Analysis of genetic diversity and cytoplasm male-sterility types in radish germplasm
O New Lee,Hyo Joung Kwon,Mi Kyung Han,Han Yong Park 한국육종학회 2015 한국육종학회 심포지엄 Vol.2015 No.07
Radish (Raphanus sativus L.) is a widely-consumed root vegetable that is grown worldwide. To utilize the radish genetic resources for breeding research, we collected radish germplasms and evaluated their morphological and genetical characteristics. Here, phylogenetic relationship of 288 accessions were analyzed using 16 SSR markers and classified cytoplasm male sterility (CMS) types using cpDNA-based molecular markers. To create a collection of 288 accessions, 188 and 73 accessions were selected from RDA-Genebank (Korea) and NIAS-Genebank (Japan), respectively, after generation advancement for the accessions with low uniformity.
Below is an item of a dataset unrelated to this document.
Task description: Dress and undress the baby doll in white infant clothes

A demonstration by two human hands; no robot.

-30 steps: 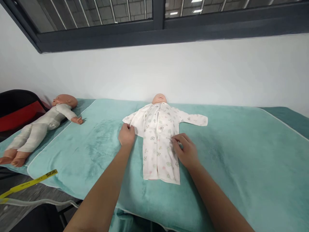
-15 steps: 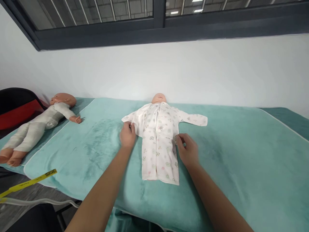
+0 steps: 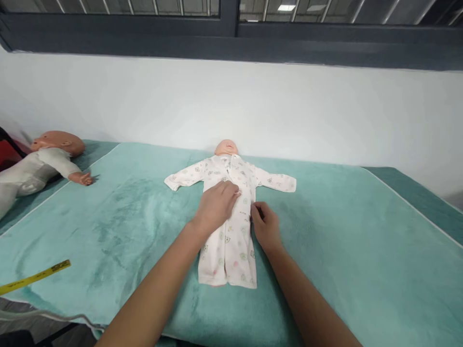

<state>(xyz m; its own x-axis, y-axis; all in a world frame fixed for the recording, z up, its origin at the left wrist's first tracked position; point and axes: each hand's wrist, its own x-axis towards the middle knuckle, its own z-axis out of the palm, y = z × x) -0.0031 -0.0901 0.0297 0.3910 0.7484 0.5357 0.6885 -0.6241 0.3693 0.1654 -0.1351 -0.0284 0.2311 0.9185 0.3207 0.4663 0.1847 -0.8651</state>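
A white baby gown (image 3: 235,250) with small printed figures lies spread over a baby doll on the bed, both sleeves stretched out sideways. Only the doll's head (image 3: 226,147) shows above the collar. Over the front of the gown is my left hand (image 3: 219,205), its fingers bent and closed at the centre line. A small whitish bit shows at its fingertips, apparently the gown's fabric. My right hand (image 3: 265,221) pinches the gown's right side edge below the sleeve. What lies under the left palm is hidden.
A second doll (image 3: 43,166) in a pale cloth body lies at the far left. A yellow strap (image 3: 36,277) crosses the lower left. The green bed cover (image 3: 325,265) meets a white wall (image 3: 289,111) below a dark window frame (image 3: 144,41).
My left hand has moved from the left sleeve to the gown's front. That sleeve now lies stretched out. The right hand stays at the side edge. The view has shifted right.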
In addition, 27 elite lines currently used for commercial radish breeding programs were included. In the result of phylogenetic analysis, 288 accessions were clustered into 5 major groups corresponding to the morphological traits and origins at the similarity coefficient value of 0.51. Analysis of CMS types revealed that majority of accessions were determined as DBRMF1 and DBRMF2 mitotypes, 15 accessions to Ogura and 4 accessions to DCGMS mitotypes. Further genetic analysis for radish germplasm will be valuable in assisting radish f1 hybrid breeding.